I was the first in my group of friends to have a baby. I was just 25 when my boyfriend and I found out we were expecting, and though I wasn’t too young to have a child—and my boyfriend and I had been in a healthy relationship for almost five years—I was still a lot younger than I planned to be when starting a family. The original plan was to spend my 20s building my career before having babies in my 30s. In reality, I was 26 when my daughter was born. Her dad and I then got married the following year.
Eight years later, we’re now a busy and happy family of four. Going through the emotions of an unexpected pregnancy and adjusting to life with a newborn for the first time are now distant memories. But the experience of going through this life shift before anyone in my social group did is part of what shaped me into the mom I am today. Here is what I learned by being the first of my friends to have a baby:
You’ll know quickly if you picked the right friend group
My friends all accommodated my pregnancy right away—one even double checking to make sure all the cheeses on the platter at a Bachelor viewing party were safe for me to eat. After my daughter was born, they made a concerted effort to make plans that worked with my new schedule or would come visit me at my apartment. No one in the group lived the kind of social life you usually had when raising young kids, but they often altered our friend activities to make sure I was included.
These women now all have kids of their own, and they’ve become the best group of mom friends. I knew by how supportive they were of me that we’d stay friends when they were in the parenthood season of life, too. It proved that we have similar interests and shared values of rallying behind one another.
Even if you picked the right friend group, it will still be a difficult transition
Adjusting to life with a newborn, without anyone in my nearby social group going through the same thing, was very difficult—even though I had the most supportive group of friends. It was a tough mix of emotions to love my new baby and miss my old life. My “old life” was still very recent, so I could easily remember what it was like to do things on a whim, and I deeply missed it. Though my friends accommodated me well, they could still live in a carefree and spontaneous way. It was hard to see them living their young, fun, 20-something lives while I was home learning about breastfeeding and adjusting to sleepless nights—without being able to go to my usual circle of support for advice on these things.
You’ll lean on new people for advice and develop closer relationships with them
Since I couldn’t rely on my usual support system as much, I had to turn to other people that could relate to my experiences. It ended up being a blessing in disguise because I was able to develop deeper relationships with other important people in my life—especially my own mother.
We had a lot of long, memorable conversations about her pregnancies, deliveries, and newborn experiences learning how to care for me and my siblings. I also bonded more with extended family—having reassuring and supportive conversations with aunts and cousins about their experiences with motherhood. It was a great reminder of how many people are in my support system. I also had to rely on other sources of information like parenting books, blogs, and articles.

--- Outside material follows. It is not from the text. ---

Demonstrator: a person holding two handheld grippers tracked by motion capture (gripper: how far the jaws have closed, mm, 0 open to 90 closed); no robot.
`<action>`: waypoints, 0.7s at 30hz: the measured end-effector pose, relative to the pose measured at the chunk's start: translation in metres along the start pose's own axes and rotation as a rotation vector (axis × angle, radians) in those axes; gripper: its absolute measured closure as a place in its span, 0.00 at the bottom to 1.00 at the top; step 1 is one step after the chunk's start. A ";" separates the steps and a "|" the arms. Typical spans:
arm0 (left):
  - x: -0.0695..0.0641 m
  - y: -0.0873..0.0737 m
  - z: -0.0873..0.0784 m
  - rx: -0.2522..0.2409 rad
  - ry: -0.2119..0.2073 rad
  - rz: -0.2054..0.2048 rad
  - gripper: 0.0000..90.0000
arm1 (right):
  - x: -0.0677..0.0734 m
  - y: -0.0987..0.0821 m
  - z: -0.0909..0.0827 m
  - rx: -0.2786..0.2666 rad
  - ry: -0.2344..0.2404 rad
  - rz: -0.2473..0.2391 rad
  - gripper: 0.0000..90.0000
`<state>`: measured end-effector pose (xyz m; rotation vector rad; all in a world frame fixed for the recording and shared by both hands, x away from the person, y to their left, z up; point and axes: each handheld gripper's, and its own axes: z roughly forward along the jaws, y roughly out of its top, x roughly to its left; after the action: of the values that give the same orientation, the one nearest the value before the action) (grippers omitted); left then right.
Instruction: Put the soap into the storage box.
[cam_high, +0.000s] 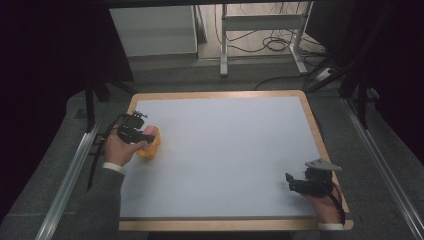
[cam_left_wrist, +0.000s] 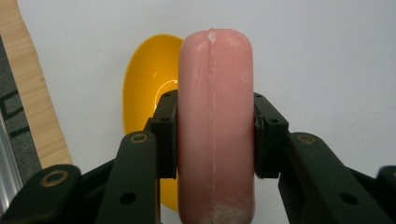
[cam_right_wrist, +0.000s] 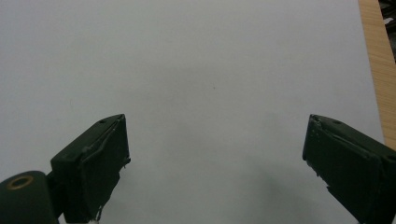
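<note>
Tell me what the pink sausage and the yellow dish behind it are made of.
Pink sausage: looks like soft moulded plastic or rubber, matte, with a seam line down its middle and whitish scuffs; probably a toy.
Yellow dish: looks like hard plastic, glossy, going by the bright highlight inside its curve.

Your left gripper (cam_high: 142, 134) sits at the left edge of the bench (cam_high: 225, 150), about midway between near and far. A sausage (cam_left_wrist: 215, 126) lies between its fingers (cam_left_wrist: 166, 135), touched on both sides. A bowl (cam_left_wrist: 147, 88) rests on the bench under and just left of the sausage in the left gripper view; from the high view the bowl (cam_high: 150, 145) lies just right of your left hand (cam_high: 120, 147). Your right gripper (cam_high: 300, 184) sits at the near right corner of the bench, well apart from the left one, its fingers (cam_right_wrist: 100, 163) wide apart over bare bench (cam_right_wrist: 210, 93). Beyond the far edge, a frame (cam_high: 260, 35) stands on the floor with cables (cam_high: 277, 42) lying around it.
</note>
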<state>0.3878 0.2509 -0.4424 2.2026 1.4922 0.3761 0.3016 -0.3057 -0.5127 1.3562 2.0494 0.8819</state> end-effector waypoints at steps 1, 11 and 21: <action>0.001 0.000 0.001 0.002 0.001 -0.004 0.67 | 0.000 0.000 0.000 0.000 0.000 0.000 0.08; 0.009 0.001 0.015 0.025 0.022 -0.030 0.67 | 0.000 0.000 0.001 0.000 0.001 0.000 0.08; 0.018 -0.004 0.032 0.062 0.012 -0.056 0.67 | -0.001 0.000 0.000 0.002 0.002 0.001 0.08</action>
<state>0.4062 0.2615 -0.4725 2.2040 1.5886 0.3296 0.3019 -0.3062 -0.5133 1.3582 2.0517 0.8823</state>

And one day, you’ll be the source of wisdom for your friends when they have children
My local friends now all have young children of their own and I’ve been a source of parenting advice. It makes experiencing the tough adjustment more worth it to know that I can use my lessons learned to help others through their parenting questions and struggles. I could be a shoulder to lean on for the heavy stuff like what to expect postpartum and an experienced advice-giver for baby registry must-haves. One of the most satisfying things is to let someone know when an expensive hyped-up item doesn’t do things any better than the affordable basic option.
Every postpartum journey has its challenges whether you’re the first friend to have a baby or the last. My experience being the first certainly was hard—and a little lonely—but also encouraging to see how well my support system rallied around me.